#### EXERCISE INSTRUCTIONS:
Starting with the line that contains "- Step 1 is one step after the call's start" and stopping after the line that contains "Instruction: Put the", return each line below exactly as written, with no others.

--- INFORMATION SUPPLIED ---

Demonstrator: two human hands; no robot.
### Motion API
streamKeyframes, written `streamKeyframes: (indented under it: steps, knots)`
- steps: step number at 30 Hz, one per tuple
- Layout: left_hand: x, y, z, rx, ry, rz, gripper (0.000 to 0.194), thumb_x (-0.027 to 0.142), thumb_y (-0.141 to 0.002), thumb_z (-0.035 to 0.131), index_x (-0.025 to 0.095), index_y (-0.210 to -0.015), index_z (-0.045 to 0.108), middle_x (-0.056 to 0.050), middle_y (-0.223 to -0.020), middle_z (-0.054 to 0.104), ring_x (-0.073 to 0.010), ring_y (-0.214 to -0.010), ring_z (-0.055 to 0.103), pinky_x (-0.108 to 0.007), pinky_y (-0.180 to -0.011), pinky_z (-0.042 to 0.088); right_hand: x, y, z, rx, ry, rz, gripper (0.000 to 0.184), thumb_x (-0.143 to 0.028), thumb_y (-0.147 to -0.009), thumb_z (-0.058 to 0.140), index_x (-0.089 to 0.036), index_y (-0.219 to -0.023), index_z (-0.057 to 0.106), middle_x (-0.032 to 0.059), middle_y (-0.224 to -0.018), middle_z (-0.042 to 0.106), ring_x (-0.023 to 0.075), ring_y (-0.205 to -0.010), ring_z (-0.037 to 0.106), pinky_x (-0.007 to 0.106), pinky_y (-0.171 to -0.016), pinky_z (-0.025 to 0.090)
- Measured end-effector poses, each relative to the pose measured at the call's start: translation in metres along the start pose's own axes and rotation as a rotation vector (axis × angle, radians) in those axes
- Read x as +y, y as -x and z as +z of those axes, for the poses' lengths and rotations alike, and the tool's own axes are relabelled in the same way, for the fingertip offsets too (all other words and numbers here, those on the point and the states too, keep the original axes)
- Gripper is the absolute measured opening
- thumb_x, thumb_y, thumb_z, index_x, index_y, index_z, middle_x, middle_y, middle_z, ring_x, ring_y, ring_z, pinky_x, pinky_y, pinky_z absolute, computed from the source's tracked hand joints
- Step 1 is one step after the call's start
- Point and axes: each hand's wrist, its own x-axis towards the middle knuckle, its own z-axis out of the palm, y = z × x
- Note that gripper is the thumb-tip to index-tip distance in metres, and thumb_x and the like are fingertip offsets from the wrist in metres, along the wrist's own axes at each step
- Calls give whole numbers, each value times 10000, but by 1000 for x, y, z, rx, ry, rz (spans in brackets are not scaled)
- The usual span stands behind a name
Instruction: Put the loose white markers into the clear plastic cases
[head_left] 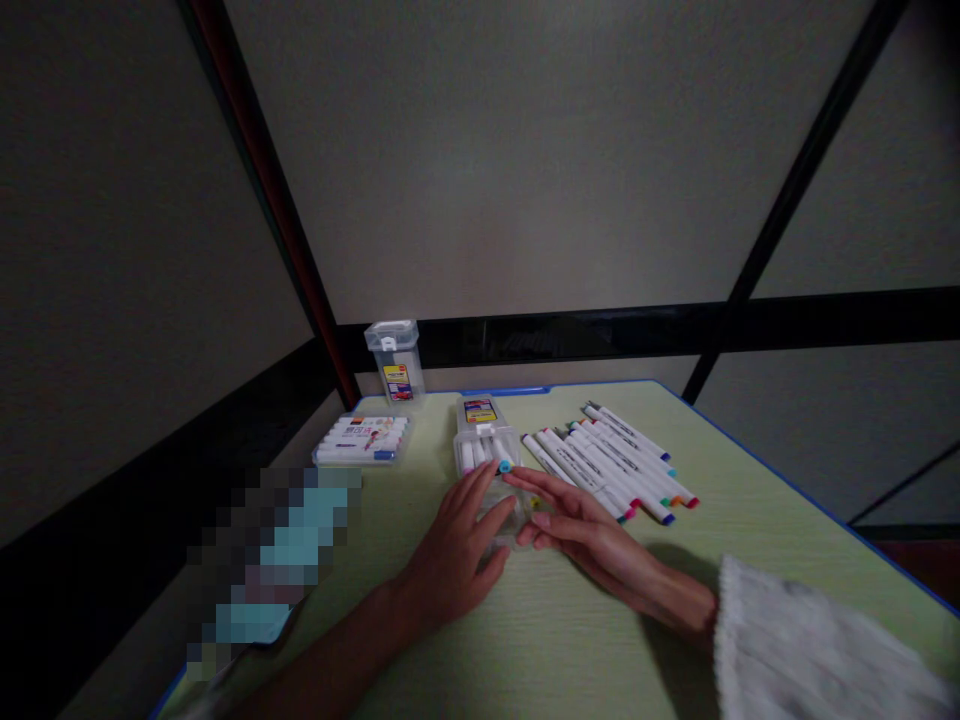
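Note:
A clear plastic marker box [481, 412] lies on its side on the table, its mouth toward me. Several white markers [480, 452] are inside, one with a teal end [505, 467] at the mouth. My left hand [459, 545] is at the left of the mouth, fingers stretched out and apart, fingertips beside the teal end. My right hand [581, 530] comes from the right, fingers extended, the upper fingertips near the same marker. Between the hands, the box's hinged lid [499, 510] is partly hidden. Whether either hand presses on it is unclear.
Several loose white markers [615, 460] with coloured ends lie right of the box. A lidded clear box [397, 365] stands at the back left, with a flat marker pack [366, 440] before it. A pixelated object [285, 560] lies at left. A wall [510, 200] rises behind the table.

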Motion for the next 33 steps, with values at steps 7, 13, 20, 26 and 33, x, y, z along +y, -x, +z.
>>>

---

#### WRITTEN SOLUTION:
- Step 1 is one step after the call's start
- Point and axes: each hand's wrist, its own x-axis towards the middle knuckle, its own z-axis out of the palm, y = z × x
- Note that gripper is the thumb-tip to index-tip distance in metres, and thumb_x and the like are fingertip offsets from the wrist in metres, along the wrist's own axes at each step
- Calls give whole numbers, each value times 10000, but by 1000 for x, y, z, rx, ry, rz (spans in brackets are not scaled)
- The usual span stands behind a name
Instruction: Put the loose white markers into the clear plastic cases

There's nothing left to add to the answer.